## WORK ITEM
Copy the lines below as they are; omit the images they contain.

## DATA SEGMENT
>>>>>

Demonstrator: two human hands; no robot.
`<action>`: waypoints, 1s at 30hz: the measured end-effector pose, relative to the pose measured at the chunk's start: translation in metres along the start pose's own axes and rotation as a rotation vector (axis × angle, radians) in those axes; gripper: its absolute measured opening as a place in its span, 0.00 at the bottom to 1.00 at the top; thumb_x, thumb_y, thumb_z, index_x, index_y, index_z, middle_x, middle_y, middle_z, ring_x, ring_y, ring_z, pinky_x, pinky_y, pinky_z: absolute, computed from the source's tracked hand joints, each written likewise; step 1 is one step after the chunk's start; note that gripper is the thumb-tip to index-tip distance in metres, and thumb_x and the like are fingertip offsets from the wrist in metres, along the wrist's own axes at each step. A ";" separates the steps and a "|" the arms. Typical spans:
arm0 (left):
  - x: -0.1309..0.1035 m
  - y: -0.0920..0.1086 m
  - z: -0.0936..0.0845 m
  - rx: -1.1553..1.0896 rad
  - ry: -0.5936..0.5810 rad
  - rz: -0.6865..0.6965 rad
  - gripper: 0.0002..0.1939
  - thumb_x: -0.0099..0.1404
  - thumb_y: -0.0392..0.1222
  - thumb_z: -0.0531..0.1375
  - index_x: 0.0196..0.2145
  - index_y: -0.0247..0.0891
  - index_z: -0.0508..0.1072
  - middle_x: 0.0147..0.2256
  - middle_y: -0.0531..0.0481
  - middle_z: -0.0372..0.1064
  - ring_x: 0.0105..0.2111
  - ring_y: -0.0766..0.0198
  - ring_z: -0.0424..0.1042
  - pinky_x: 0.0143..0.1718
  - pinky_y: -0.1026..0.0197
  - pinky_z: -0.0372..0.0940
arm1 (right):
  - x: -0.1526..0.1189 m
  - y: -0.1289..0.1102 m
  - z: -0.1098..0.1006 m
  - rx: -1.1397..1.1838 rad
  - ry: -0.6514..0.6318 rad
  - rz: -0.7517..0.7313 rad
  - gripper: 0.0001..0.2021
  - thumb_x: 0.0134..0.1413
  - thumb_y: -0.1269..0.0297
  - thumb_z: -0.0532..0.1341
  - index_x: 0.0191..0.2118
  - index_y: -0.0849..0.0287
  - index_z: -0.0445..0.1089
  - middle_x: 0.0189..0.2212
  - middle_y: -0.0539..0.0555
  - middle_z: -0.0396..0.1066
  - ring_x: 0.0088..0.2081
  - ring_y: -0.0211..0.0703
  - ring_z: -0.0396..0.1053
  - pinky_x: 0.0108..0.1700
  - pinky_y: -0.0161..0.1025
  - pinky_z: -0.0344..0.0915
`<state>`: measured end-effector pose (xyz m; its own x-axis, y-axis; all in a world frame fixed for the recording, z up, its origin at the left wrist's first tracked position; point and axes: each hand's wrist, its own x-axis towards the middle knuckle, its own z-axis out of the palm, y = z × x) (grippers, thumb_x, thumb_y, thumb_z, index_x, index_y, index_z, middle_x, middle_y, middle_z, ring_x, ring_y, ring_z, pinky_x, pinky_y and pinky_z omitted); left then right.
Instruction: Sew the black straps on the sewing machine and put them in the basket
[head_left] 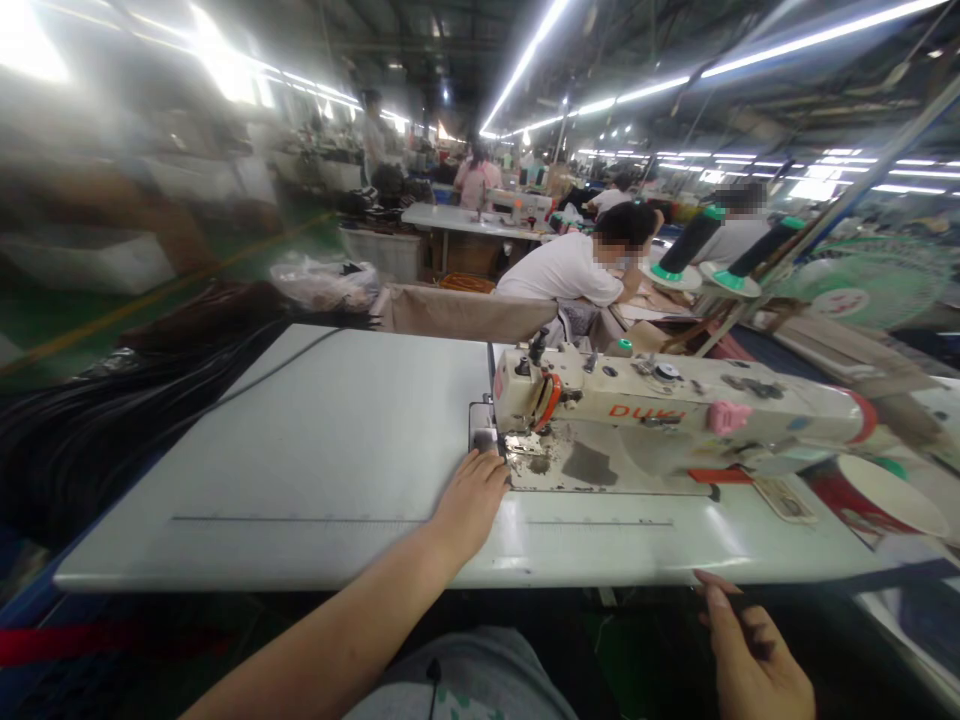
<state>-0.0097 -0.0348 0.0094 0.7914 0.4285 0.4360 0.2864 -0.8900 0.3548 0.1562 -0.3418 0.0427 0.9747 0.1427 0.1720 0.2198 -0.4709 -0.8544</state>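
A white sewing machine (pixel 600 400) with orange lettering stands on the pale table (pixel 337 430). My left hand (pixel 474 492) lies on the tabletop with fingers stretched out, their tips at the metal plate (pixel 484 438) beside the needle area. Nothing shows clearly under those fingers. Below the table's front edge at the right, my right hand (pixel 757 655) is closed, thumb against the fingers, on a dark fabric strip (pixel 885 577). The strip runs off to the right; its end in the hand is mostly hidden.
A pile of dark strips (pixel 97 440) hangs at the table's left, with a cable crossing to it. Thread cones (pixel 686 245) and a green fan (pixel 862 285) stand at the right. A red-and-white bowl-like container (pixel 889 495) is nearer. A person in white (pixel 551 265) leans over work beyond.
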 end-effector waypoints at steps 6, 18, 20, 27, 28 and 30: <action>0.008 -0.006 -0.005 -0.093 -0.057 -0.120 0.11 0.73 0.38 0.59 0.51 0.43 0.75 0.59 0.48 0.72 0.65 0.52 0.64 0.71 0.42 0.53 | -0.010 -0.014 0.012 -0.033 -0.127 -0.266 0.24 0.57 0.41 0.64 0.47 0.57 0.79 0.46 0.57 0.79 0.49 0.54 0.76 0.55 0.45 0.71; 0.012 -0.012 -0.008 -0.210 -0.129 -0.185 0.10 0.73 0.39 0.58 0.49 0.46 0.76 0.63 0.50 0.68 0.69 0.50 0.58 0.71 0.37 0.51 | -0.037 -0.039 0.038 0.083 -0.641 -0.579 0.16 0.65 0.51 0.63 0.30 0.55 0.77 0.28 0.54 0.76 0.31 0.44 0.76 0.34 0.34 0.73; 0.018 -0.022 -0.005 -0.254 -0.118 -0.184 0.10 0.71 0.37 0.58 0.46 0.45 0.78 0.60 0.48 0.70 0.67 0.51 0.61 0.70 0.41 0.54 | -0.043 -0.042 0.043 0.083 -0.692 -0.577 0.15 0.67 0.53 0.61 0.32 0.55 0.78 0.30 0.54 0.77 0.32 0.43 0.76 0.36 0.34 0.74; 0.061 -0.072 0.003 -0.212 -0.100 -0.235 0.17 0.65 0.33 0.59 0.51 0.38 0.77 0.58 0.41 0.70 0.62 0.52 0.66 0.68 0.47 0.59 | -0.058 -0.058 0.066 -0.030 -0.762 -0.525 0.23 0.68 0.56 0.56 0.63 0.59 0.70 0.38 0.58 0.80 0.37 0.47 0.79 0.45 0.40 0.76; 0.068 -0.077 0.003 -0.205 -0.104 -0.244 0.19 0.66 0.34 0.59 0.54 0.37 0.76 0.60 0.40 0.69 0.64 0.51 0.64 0.68 0.46 0.58 | -0.059 -0.061 0.070 -0.040 -0.787 -0.511 0.24 0.68 0.56 0.55 0.64 0.60 0.69 0.37 0.58 0.80 0.37 0.47 0.79 0.46 0.41 0.76; 0.080 -0.084 0.005 -0.193 -0.121 -0.255 0.21 0.67 0.36 0.59 0.57 0.37 0.74 0.62 0.40 0.67 0.66 0.50 0.61 0.70 0.45 0.54 | -0.060 -0.068 0.078 -0.060 -0.823 -0.478 0.24 0.70 0.56 0.53 0.64 0.59 0.70 0.36 0.59 0.81 0.37 0.49 0.79 0.46 0.43 0.76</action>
<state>0.0324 0.0737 0.0109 0.7692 0.6014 0.2160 0.3849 -0.7058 0.5946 0.0799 -0.2506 0.0520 0.4516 0.8888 0.0781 0.6113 -0.2445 -0.7527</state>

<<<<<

## OUTPUT OF THE EXERCISE
Demonstrator: two human hands; no robot.
`<action>`: waypoints, 1s at 30hz: the measured end-effector pose, relative to the pose measured at the chunk's start: translation in metres along the start pose's own axes and rotation as a rotation vector (axis × angle, radians) in those axes; gripper: its absolute measured opening as a place in its span, 0.00 at the bottom to 1.00 at the top; thumb_x, thumb_y, thumb_z, index_x, index_y, index_z, middle_x, middle_y, middle_z, ring_x, ring_y, ring_z, pinky_x, pinky_y, pinky_z: absolute, computed from the source's tracked hand joints, each written likewise; step 1 is one step after the chunk's start; note that gripper is the thumb-tip to index-tip distance in metres, and thumb_x and the like are fingertip offsets from the wrist in metres, along the wrist's own axes at each step. A ";" separates the steps and a "|" the arms. Typical spans:
arm0 (left):
  - x: -0.1309..0.1035 m
  - y: -0.0920..0.1086 m
  - z: -0.0936..0.0845 m
  - rx: -1.1553..1.0896 rad
  - ry: -0.5936..0.5810 rad
  - rz: -0.6865..0.6965 rad
  - gripper: 0.0002..0.1939
  - thumb_x: -0.0099..0.1404
  - thumb_y: -0.0392..0.1222
  - thumb_z: -0.0531..0.1375
  - index_x: 0.0196..0.2145
  - index_y: -0.0247..0.0891
  - index_z: -0.0508..0.1072
  - middle_x: 0.0147..0.2256
  - middle_y: -0.0531..0.0481
  - middle_z: -0.0372..0.1064
  - ring_x: 0.0105..0.2111
  - ring_y: -0.0766..0.0198
  - ring_z: -0.0424..0.1042
  - pinky_x: 0.0143..0.1718
  - pinky_y: -0.1026..0.0197
  - pinky_z: -0.0372..0.0940
arm1 (right):
  - x: -0.1526..0.1189 m
  - y: -0.1289..0.1102 m
  - z: -0.1098..0.1006 m
  - rx: -1.1397..1.1838 rad
  - ry: -0.6514..0.6318 rad
  - rz: -0.7517..0.7313 rad
  - gripper: 0.0001..0.2021
  - thumb_x: 0.0134..0.1413
  - thumb_y: -0.1269..0.0297
  - thumb_z: -0.0532..0.1341
  - index_x: 0.0191..0.2118
  - index_y: -0.0849..0.0287
  - index_z: -0.0445..0.1089
  - middle_x: 0.0189..0.2212
  - middle_y: -0.0539..0.0555
  - middle_z: -0.0396..0.1066
  - ring_x: 0.0088..0.2081
  - ring_y: -0.0211..0.0703
  - ring_z: -0.0396..0.1053
  - pinky_x: 0.0108..0.1700
  - pinky_y: -0.0161..0.1025
  - pinky_z: -0.0344..0.0915
`<state>`: measured end-effector pose (xyz m; its own x-axis, y-axis; all in a world frame fixed for the recording, z up, its origin at the left wrist's first tracked position; point and axes: each hand's wrist, its own x-axis towards the middle knuckle, its own z-axis out of the palm, y = z × x) (grippers, thumb_x, thumb_y, thumb_z, index_x, index_y, index_z, middle_x, middle_y, middle_z, ring_x, ring_y, ring_z, pinky_x, pinky_y and pinky_z omitted); left then right.
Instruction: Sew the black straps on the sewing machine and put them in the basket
[head_left] 
<state>-0.0097 -0.0348 0.0094 0.7914 0.4285 0.4360 0.2864 -0.8900 0.3548 0.1562 -0.3418 0.0427 0.9747 0.1427 0.1720 0.2198 -0.4709 -0.8544</state>
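A white sewing machine (pixel 600 400) with orange lettering stands on the pale table (pixel 337 430). My left hand (pixel 474 492) lies on the tabletop with fingers stretched out, their tips at the metal plate (pixel 484 438) beside the needle area. Nothing shows clearly under those fingers. Below the table's front edge at the right, my right hand (pixel 757 655) is closed, thumb against the fingers, on a dark fabric strip (pixel 885 577). The strip runs off to the right; its end in the hand is mostly hidden.
A pile of dark strips (pixel 97 440) hangs at the table's left, with a cable crossing to it. Thread cones (pixel 686 245) and a green fan (pixel 862 285) stand at the right. A red-and-white bowl-like container (pixel 889 495) is nearer. A person in white (pixel 551 265) leans over work beyond.
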 end-effector waypoints at steps 6, 18, 20, 27, 28 and 30: <action>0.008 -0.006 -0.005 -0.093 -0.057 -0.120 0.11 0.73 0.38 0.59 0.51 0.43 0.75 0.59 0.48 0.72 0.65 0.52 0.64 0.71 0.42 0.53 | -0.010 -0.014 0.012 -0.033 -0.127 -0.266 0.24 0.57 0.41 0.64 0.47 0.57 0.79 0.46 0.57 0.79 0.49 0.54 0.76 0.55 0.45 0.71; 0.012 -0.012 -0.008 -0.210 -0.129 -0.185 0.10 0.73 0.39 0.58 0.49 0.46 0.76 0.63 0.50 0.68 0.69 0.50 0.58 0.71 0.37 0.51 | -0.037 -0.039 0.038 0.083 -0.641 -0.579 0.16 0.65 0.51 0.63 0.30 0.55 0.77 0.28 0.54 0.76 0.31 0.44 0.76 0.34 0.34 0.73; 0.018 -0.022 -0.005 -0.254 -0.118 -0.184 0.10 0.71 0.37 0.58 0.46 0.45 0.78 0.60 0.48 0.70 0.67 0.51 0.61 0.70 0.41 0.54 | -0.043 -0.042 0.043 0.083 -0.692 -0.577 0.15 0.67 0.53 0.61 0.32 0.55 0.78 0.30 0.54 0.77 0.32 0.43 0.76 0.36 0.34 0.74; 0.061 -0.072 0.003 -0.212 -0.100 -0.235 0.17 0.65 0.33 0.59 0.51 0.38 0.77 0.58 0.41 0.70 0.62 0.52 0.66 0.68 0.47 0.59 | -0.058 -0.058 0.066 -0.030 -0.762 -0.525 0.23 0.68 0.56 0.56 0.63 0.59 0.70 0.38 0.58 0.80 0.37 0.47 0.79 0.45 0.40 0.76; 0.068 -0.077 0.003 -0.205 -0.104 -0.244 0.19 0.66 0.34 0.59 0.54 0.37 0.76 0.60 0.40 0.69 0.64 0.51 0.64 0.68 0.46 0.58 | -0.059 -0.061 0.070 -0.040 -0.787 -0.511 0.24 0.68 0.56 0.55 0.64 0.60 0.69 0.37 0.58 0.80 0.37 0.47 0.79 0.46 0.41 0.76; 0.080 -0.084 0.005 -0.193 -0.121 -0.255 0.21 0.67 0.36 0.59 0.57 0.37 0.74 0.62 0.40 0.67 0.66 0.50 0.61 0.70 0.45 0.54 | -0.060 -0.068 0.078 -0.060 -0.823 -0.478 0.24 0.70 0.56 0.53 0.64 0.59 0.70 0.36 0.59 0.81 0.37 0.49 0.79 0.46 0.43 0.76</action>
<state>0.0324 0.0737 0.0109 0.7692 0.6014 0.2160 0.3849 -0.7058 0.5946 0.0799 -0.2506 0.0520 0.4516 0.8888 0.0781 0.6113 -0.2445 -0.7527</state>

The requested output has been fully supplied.